• Walking Tall



    Released by: Rhino
    Released on: N/A
    Director: Phil Karlson
    Cast: Joe Don Baker
    Year: 1973

    The Movie:

    Joe Don Baker (a personal favorite of mine since seeing him in Final Justice) plays living legend Bufford Pusser, in this drive in classic hillbilly exploitation film.

    Bufford has just retired from his wrestling career (where he was known as Bufford the Bull) and has moved back to his sleepy hometown in Memphis with his wife, two kids, and dog. But when he goes out with his old friend Marty to get reacquainted, the two of them end up in a bar fight at ‘The Lucky Spot’ when the bad guys running the tables in the back try and swindle Bufford and Marty out of their money. Things get rough, and Bufford is sent to the hospital where he gets a lot of stitches. Marty doesn’t fare any better; in fact, they find him at the bottom of a lake.

    When Bufford finds out that the local police are on the take and aren’t going to do anything to bring the hoodlums to justice, he takes it upon himself to carve a club out of a piece of wood and bring his own brand of justice to the hoods, Joe Don Baker style.

    The corrupt cops take him to task for this and Bufford ends up in court, where he gets off thanks to the unanimous vote of the jury, who are sympathetic to his situation and sick and tired of the corrupt officials in the town. This inspires him to run for Sheriff himself, but when he does, the current Sheriff will have no part in that and decides to take Bufford down himself rather than risk losing the election. Things don’t go so well though, and Al ends up dead by his own mistake and Bufford wins the election and decides to fight the corruption in the system and clean up the town…. but at what cost?

    While the movie may sound a little hokey, it’s better than you might think and Baker is actually pretty good in this role, bringing an unexpected air of sympathy to the character. As the movie goes along and Bufford gets it worse and worse from the thugs, you’ll find yourself cheering when he goes in swinging, you just can’t help but feel for the guy.

    The films low budget shines through quite often, but it’s the characters and performances that make Walking Tall work, but the effects. Shot on location in Tennessee, it feels like the Deep South because it is and while it may hit almost every ‘Southern’ cliché in the book, it does it well.

    Video/Audio/Extras:

    Judging by the amount of visible boom mikes, this film may very well have been shot open matte. There doesn’t really appear to be anything missing from the sides, so I’m guessing that it was composed for either 1.66.1 or maybe even full frame (which is how it’s presented here). The quality of the transfer and the materials used in it, however, are terrible. The beaten up print that they used is full of scratches and other visible defects and the transfer itself has its share of mpeg compression artifacts visible as well.

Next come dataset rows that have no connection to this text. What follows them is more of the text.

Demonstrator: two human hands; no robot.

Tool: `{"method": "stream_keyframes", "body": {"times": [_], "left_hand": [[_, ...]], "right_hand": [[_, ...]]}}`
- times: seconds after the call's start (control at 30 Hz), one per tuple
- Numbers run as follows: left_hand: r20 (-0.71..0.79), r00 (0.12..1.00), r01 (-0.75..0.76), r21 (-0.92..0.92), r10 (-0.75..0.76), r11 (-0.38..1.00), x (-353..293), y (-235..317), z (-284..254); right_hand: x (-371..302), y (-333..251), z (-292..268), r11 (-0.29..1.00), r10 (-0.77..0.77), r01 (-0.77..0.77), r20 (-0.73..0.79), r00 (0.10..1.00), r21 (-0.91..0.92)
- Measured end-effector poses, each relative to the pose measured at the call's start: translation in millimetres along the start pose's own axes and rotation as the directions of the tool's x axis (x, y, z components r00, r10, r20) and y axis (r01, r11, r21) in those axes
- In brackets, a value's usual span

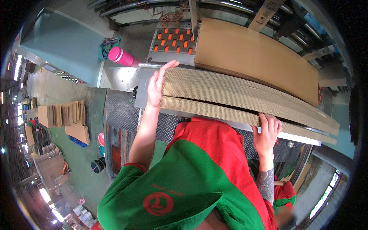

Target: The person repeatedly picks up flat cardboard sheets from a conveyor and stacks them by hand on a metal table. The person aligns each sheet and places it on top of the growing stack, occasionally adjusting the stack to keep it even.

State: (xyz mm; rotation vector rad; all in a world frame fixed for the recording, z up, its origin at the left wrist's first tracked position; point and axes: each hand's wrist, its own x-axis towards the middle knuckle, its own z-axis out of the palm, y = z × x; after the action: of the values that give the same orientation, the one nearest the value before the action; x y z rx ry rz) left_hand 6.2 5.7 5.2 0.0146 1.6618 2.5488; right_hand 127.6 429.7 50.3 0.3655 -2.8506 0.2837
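A thick stack of corrugated cardboard sheets (214, 88) lies across the machine's front, its fluted edges facing me. A dark gap divides it from a thinner bundle of cardboard sheets (214, 108) on the near side. My left hand (156, 86) lies flat against the left end of both, fingers stretched out. Toward the right, my right hand (268, 132) grips the thinner bundle, its fingers bent over the fluted edge by the gap; the thumb is partly visible. Behind the stack, a flat brown cardboard sheet (253, 53) rests on the machine.
Orange rollers (174, 41) sit beyond the stack, with a pink bottle (121, 56) to their left. Metal bars run along the far side. Stacked cardboard (63, 115) and a dark bucket (98, 165) stand on the green floor at left. Another person's red-and-green sleeve (284, 193) shows at lower right.
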Motion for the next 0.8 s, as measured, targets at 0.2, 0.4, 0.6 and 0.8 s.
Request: {"method": "stream_keyframes", "body": {"times": [0.2, 0.4, 0.6, 0.8], "left_hand": [[0.054, 0.997, -0.038, -0.177, 0.048, 0.984, -1.1, -3.8, 3.0], [0.056, 0.996, -0.047, -0.243, 0.063, 0.969, 0.8, -8.3, -2.4], [0.024, 0.979, -0.202, 0.095, 0.200, 0.975, -10.5, -12.8, -12.4], [0.032, 0.981, -0.194, 0.008, 0.193, 0.981, -23.4, -32.1, -6.4]], "right_hand": [[27.7, 13.7, -35.8, 0.997, -0.070, 0.068, -0.122, 0.990, -0.020], [69.8, 38.1, -21.3, 0.992, 0.115, -0.109, 0.088, 0.989, -0.066], [76.4, 44.6, -11.4, 0.988, 0.148, -0.140, 0.136, 0.980, -0.070], [80.0, 41.5, -9.6, 0.989, 0.127, -0.114, 0.148, 0.981, -0.095]]}}
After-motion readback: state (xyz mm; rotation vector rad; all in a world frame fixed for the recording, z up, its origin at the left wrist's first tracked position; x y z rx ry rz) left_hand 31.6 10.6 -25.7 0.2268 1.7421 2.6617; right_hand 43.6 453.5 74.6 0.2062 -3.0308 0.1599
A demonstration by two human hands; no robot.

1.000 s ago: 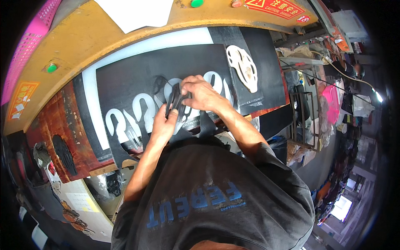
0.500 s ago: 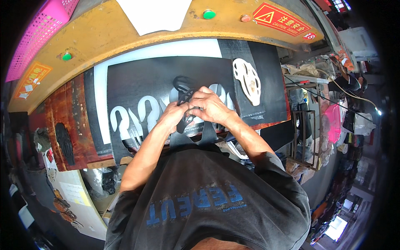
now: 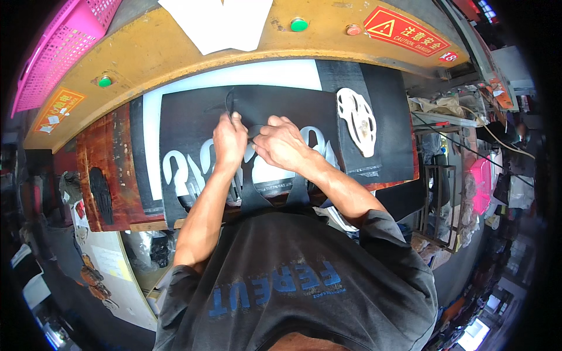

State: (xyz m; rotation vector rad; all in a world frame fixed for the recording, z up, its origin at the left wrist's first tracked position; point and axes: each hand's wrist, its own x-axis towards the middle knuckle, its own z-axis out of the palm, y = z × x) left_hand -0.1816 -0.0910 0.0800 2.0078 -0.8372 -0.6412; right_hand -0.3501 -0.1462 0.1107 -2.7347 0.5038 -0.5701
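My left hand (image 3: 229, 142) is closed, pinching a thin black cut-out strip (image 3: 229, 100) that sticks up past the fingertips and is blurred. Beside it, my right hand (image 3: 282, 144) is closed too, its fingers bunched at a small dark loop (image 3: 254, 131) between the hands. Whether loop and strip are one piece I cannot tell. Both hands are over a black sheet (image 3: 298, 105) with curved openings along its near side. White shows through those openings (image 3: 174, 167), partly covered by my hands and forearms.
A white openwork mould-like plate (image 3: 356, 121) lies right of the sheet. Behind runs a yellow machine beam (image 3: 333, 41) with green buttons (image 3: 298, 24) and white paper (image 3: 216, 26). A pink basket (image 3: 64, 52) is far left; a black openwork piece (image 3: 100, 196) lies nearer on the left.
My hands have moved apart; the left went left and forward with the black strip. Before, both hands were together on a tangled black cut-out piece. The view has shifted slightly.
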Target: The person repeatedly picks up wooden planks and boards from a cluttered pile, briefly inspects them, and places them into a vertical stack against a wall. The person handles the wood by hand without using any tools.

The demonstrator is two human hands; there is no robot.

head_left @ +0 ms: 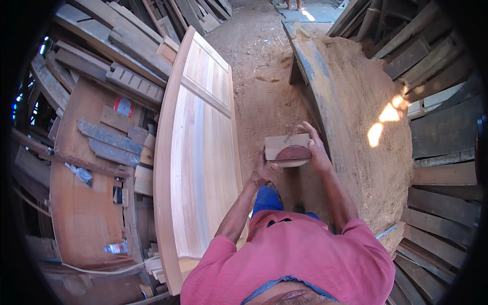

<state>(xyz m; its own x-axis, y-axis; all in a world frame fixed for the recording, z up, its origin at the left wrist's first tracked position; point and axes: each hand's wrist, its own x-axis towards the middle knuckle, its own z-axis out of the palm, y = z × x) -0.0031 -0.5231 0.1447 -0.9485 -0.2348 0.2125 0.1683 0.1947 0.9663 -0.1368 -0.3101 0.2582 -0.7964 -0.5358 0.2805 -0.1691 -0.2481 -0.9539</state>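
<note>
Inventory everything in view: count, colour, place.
Wooden block: one, tan and dark red, held, centre
Panelled door: one, pale brown, centre-left
Sawdust: heap, tan, right
Long plank: one, brown and blue, beside sawdust
Loose boards: many, brown, grey, both sides
Broad board: one, reddish, left
Bottle: one, clear, lower left
Crumpled plastic: one, bluish, on broad board
Thin strip: one, blue, lower right
Floor: one, brown, centre
Another person's legs: two, top edge
Shirt: one, pink, bottom
Trousers: one pair, blue, below block
Left hand: one, block's left
Right hand: one, block's right
</note>
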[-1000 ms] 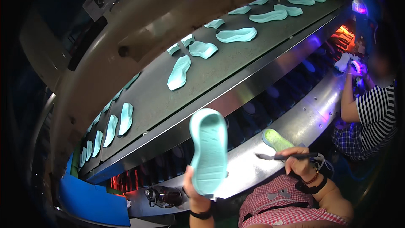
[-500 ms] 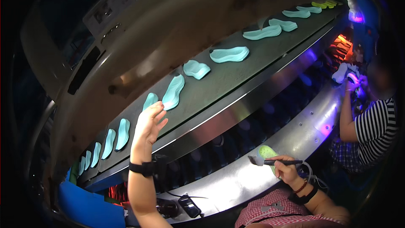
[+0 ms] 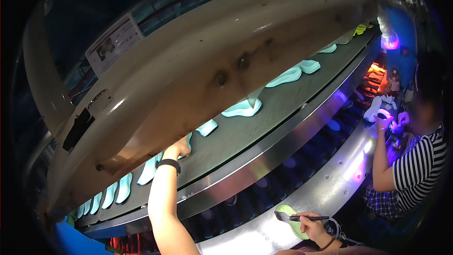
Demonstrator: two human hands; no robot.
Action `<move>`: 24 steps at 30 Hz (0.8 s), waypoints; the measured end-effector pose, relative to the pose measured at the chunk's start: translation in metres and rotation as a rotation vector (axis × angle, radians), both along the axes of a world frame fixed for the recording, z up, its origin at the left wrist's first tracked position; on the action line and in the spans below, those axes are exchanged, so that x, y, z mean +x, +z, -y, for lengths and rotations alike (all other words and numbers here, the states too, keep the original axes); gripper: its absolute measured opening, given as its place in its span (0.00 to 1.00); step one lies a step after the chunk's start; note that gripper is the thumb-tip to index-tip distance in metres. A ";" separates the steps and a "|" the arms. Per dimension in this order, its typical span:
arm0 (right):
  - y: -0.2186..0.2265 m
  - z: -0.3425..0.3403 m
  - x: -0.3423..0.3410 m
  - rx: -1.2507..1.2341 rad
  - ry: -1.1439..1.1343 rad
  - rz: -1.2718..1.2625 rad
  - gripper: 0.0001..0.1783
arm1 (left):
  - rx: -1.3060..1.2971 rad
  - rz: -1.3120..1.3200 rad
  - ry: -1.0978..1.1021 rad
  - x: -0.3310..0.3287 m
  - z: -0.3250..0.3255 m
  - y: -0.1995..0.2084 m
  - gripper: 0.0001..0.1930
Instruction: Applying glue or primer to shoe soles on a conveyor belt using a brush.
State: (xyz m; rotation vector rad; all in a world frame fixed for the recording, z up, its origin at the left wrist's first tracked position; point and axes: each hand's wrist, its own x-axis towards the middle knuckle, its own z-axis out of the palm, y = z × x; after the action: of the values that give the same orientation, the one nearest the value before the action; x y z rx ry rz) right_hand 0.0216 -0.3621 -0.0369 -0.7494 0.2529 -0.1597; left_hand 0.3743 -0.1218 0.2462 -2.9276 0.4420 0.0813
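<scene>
My left hand [image 3: 179, 148] reaches over the dark conveyor belt, partly hidden under the pale hood's rim. Its visible fingers are bent against a light-blue shoe sole [image 3: 189, 139], whose far part the hood covers. In my right hand [image 3: 312, 226] is a flat brush [image 3: 306, 218] with a black handle, its bristles pointing left. Under the brush, a pale green shoe sole [image 3: 286, 209] appears to lie on the metal ledge. More light-blue soles rest along the belt, among them one [image 3: 150, 170] just left of my left wrist and another [image 3: 206, 128] to its right.
The curved hood [image 3: 155, 108] overhangs the far side of the belt [image 3: 226, 146]. A shiny metal ledge [image 3: 325, 193] curves along the near side, above a lower level with dark shoes. At right, a person in a striped shirt [image 3: 420, 165] handles shoes under purple light.
My left hand has gone from raised over the belt's edge to a sole under the hood. The view has shifted, showing more hood. My right hand still holds the brush by the green sole.
</scene>
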 end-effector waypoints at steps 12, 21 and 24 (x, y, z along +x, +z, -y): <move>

    The Dolby Digital Mono track is muffled with plenty of hiss, pops and background noise throughout the duration. For the most part, you can understand what’s going on, but it doesn’t sound too pretty at all.


    There is nothing else on the disc except for an annoying Rhino commercial at the beginning of the film that I fast-forwarded through.

    The Final Word:

    Likely Joe Don Baker’s most remembered film, Walking Tall is given a shoddy treatment on DVD, but the low retail price still makes it worth owning for fans of the film until a better version comes along.